Wednesday, July 23, 2008

It ain't all bad.

It really isn't. I feel crappy a lot. I have bad hours in most every single day here lately. It has loads to do with hormones and a little to do with draining children and a laid back hubby who needs to relax and not worry about getting his doctorate sometimes. Who can I really fault for those things? It is merely reality. I just need some kid glove treatment and there just isn't the time or resources available for that to happen.

But I do have to share with you a very special piece of joy that came into my life just over two months ago. TWO MONTHS AGO?! Can you believe my wee girl is two months old already? Oh people she is scrumptious. Cute beyond words with her chunky thighs and her tiny little belly button. The only one of my girls with an innie and I find it so adorable and sweet I could eat a scoop of ice cream right out of it.

She is heaven in a onsie. Really. So quiet and sleepy ALL DAY AND NIGHT!!! WOOT WOOT!! When she is awake she is always happy to see my face and gives me the sweetest smiles that are reserved only for the one who holds the key to her heart. ME! She is just starting to give up her 2 am feeding. Can I tell you how awesome that feels? She doesn't skip every night and her schedule does seem to be changing a bit as her bed time is finally starting to establish. That has her waking a bit more at night but she goes back to sleep easily and is really quick about her business. I'm at least getting 3 or 4 hour stretches twice a night. I haven't had that consistently for a long time.

Then there is E. My tantrum throwing, teeth cutting, mud slinging screecher with her hand always cocked and ready to bitch slap your ass should you need it. Or even if you don't. OH MY WORD she is difficult. Naughty, naughty, naughty. But then you look at her mischievous smile, curls dangling in her face while listening to her babbles and non-sense and you trip over yourself trying to get a hug and kiss from her. I am going to have to work hard at teaching this child manners and reminding her of boundaries.

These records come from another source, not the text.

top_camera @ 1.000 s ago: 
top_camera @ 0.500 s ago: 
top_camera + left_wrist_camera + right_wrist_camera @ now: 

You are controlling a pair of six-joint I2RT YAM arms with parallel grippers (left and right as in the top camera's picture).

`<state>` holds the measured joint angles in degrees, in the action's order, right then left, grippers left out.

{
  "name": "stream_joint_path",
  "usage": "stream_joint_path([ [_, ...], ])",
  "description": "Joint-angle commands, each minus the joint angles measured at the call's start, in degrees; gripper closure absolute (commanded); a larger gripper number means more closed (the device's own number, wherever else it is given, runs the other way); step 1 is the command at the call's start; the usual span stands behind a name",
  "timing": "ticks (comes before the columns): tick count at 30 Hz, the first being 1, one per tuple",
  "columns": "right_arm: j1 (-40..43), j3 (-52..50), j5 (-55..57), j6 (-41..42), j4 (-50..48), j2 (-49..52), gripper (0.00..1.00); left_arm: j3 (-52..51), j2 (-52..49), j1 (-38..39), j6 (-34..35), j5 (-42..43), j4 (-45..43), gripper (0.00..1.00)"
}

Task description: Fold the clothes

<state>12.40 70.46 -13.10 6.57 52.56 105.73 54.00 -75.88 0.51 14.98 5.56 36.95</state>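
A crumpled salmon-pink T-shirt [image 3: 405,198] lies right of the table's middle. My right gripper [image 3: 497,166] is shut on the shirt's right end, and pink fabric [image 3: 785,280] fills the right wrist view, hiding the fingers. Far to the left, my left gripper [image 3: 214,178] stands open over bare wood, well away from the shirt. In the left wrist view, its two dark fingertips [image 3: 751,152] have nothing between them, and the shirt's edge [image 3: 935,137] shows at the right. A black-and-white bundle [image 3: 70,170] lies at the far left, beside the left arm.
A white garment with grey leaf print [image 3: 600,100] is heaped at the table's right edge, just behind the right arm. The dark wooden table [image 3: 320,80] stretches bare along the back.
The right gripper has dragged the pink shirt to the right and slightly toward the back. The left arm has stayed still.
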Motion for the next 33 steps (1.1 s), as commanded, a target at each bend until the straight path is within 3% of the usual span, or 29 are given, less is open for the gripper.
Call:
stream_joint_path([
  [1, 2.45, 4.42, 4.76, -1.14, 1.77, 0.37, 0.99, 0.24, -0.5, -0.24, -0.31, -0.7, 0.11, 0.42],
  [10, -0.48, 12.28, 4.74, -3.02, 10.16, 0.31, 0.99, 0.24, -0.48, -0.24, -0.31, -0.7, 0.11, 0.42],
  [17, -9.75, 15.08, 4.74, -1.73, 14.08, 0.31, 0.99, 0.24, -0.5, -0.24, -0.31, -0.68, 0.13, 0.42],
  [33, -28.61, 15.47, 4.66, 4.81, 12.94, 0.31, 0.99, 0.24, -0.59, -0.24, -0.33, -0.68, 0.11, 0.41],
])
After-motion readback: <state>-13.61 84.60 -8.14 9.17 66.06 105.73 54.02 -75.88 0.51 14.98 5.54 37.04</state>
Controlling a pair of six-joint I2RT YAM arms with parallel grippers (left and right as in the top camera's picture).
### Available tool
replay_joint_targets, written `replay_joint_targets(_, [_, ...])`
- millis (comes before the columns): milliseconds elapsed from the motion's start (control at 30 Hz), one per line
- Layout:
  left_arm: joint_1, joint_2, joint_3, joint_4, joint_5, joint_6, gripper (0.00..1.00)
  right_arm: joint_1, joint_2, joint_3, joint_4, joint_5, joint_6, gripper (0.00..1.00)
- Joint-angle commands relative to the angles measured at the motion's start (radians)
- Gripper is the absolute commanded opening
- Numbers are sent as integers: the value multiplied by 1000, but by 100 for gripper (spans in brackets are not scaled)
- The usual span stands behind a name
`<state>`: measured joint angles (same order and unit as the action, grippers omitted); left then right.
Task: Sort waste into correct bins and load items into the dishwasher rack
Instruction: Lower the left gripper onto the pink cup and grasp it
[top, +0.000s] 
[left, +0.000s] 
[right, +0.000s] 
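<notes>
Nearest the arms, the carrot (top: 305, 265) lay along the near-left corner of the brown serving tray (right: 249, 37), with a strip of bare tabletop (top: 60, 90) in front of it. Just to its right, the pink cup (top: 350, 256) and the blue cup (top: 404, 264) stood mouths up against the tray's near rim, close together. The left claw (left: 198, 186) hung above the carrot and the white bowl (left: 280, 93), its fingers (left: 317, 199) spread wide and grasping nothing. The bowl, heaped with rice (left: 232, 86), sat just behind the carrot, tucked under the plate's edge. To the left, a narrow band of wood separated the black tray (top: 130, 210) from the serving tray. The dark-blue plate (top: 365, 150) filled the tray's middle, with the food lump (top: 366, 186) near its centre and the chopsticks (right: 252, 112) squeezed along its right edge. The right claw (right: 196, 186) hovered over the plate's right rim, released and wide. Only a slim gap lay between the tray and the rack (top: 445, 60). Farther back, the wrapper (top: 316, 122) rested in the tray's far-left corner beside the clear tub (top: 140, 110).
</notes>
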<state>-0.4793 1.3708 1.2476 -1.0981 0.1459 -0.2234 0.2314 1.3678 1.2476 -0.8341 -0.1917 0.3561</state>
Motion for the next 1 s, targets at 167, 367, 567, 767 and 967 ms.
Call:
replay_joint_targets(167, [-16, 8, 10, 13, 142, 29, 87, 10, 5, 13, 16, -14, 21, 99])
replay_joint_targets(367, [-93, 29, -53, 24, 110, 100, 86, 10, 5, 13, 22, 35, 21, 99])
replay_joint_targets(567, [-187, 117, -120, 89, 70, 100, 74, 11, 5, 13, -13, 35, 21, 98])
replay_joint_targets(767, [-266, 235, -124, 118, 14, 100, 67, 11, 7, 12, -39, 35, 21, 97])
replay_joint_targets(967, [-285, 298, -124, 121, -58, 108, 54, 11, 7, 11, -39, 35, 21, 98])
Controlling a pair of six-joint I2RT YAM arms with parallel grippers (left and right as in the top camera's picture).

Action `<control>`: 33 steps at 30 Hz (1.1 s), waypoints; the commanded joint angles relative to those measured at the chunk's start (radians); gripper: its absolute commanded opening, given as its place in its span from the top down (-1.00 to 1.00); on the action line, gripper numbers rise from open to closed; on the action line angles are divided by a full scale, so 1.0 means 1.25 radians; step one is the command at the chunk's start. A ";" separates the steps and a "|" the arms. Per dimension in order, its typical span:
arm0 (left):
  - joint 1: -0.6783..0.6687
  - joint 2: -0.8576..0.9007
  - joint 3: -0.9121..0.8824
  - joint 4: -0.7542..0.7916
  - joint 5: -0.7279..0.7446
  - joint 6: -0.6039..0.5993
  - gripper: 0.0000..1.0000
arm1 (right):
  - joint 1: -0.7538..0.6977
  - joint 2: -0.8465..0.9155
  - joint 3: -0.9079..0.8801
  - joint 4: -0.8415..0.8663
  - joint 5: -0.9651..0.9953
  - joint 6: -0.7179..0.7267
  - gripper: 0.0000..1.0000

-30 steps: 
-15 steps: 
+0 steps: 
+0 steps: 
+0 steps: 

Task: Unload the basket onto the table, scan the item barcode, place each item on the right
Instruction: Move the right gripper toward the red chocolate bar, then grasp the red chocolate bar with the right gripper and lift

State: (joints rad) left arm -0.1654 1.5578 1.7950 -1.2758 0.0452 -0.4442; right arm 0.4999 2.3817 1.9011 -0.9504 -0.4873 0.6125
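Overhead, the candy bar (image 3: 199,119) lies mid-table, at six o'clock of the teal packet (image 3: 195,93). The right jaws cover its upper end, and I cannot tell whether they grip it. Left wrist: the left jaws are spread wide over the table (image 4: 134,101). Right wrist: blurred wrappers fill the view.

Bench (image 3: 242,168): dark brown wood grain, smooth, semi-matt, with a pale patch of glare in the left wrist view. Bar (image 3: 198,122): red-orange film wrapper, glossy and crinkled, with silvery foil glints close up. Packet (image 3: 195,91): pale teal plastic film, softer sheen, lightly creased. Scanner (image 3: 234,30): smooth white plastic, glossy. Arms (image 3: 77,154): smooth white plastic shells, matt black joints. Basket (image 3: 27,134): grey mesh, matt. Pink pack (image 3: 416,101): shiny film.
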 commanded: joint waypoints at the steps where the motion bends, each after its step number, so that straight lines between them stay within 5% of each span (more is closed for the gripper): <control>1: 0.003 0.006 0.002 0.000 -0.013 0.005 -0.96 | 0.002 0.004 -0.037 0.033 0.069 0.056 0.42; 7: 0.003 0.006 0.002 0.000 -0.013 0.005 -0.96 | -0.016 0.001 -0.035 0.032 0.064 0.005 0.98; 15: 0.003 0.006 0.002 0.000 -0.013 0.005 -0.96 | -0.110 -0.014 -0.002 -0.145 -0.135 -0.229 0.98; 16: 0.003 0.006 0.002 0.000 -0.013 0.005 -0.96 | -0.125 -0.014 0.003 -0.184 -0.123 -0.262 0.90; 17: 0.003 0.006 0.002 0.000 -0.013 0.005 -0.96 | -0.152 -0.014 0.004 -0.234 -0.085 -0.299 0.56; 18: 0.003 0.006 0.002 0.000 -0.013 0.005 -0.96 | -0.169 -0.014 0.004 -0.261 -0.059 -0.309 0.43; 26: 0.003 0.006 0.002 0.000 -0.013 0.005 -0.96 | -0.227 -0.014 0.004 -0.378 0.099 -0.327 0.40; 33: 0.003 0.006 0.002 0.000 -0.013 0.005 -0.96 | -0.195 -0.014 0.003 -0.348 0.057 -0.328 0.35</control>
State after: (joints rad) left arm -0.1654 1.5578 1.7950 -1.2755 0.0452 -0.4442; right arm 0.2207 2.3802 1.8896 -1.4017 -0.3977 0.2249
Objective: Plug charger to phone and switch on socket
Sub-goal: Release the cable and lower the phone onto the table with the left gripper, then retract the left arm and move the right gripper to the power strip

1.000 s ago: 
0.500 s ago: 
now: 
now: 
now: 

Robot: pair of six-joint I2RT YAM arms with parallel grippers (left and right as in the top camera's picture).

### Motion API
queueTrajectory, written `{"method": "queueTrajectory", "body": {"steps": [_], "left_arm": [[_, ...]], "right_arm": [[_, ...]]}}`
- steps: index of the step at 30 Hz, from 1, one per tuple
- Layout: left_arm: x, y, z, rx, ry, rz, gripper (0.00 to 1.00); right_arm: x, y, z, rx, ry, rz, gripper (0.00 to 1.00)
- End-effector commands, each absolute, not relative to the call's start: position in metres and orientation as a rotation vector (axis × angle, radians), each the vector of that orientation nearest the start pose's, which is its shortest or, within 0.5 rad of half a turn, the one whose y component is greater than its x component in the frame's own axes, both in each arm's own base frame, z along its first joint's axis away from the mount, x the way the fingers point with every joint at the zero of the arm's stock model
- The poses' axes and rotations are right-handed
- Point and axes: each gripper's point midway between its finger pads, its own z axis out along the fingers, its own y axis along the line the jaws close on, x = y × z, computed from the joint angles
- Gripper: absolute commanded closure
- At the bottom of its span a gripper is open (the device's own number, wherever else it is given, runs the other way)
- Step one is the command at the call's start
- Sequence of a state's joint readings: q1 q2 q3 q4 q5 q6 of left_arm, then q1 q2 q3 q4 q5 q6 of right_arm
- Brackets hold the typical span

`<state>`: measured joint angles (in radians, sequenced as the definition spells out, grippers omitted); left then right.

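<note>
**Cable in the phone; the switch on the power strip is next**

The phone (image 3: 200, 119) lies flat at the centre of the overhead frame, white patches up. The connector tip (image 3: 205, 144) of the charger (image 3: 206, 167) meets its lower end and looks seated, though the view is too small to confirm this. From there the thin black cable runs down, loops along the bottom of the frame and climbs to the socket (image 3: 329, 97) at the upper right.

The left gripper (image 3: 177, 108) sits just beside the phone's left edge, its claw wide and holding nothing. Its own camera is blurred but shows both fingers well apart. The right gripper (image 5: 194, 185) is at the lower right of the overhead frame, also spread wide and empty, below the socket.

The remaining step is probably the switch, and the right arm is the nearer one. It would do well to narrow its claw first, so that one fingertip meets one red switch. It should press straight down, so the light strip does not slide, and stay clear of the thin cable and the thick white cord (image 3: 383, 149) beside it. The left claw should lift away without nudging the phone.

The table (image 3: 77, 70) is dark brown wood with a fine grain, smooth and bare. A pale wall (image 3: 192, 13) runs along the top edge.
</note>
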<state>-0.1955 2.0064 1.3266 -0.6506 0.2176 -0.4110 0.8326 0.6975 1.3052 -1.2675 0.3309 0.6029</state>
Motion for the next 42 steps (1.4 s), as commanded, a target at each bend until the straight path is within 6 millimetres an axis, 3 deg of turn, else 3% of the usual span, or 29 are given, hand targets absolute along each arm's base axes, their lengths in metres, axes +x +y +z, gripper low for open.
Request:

My eldest princess is ever the light of joy that she's always been with a hint of pain in the ass. What kid doesn't push their parent's buttons every now and again? She's growing up so fast and becoming a little lady more and more every day. She had her first pedicure this summer at Mimi's house. She's going to be a girly girl that one. She will be starting 3rd grade in just about a month. It feels like last week I put her hair in braids for her first day of kindergarten.

J is looking for JOBS!! We have a year left here but it is never too soon to sniff around, fine tune the resume and get a picture in mind of where he wants to go. I am praying for Maine. I want to go home. Not home home but rather a different version of it. I want the comfort of being in Maine and the independence of a three hour drive to separate me from the riff raff. There's a lot of it where I grew up. And they are all related to me.

2 comments:

Sheyb said...

awwww. Maine would be so nice for you! I hope you get Maine too, although, Arizona ain't so bad. ;)

xoxo

mama said...

been there....short lived mind you but I'm all set.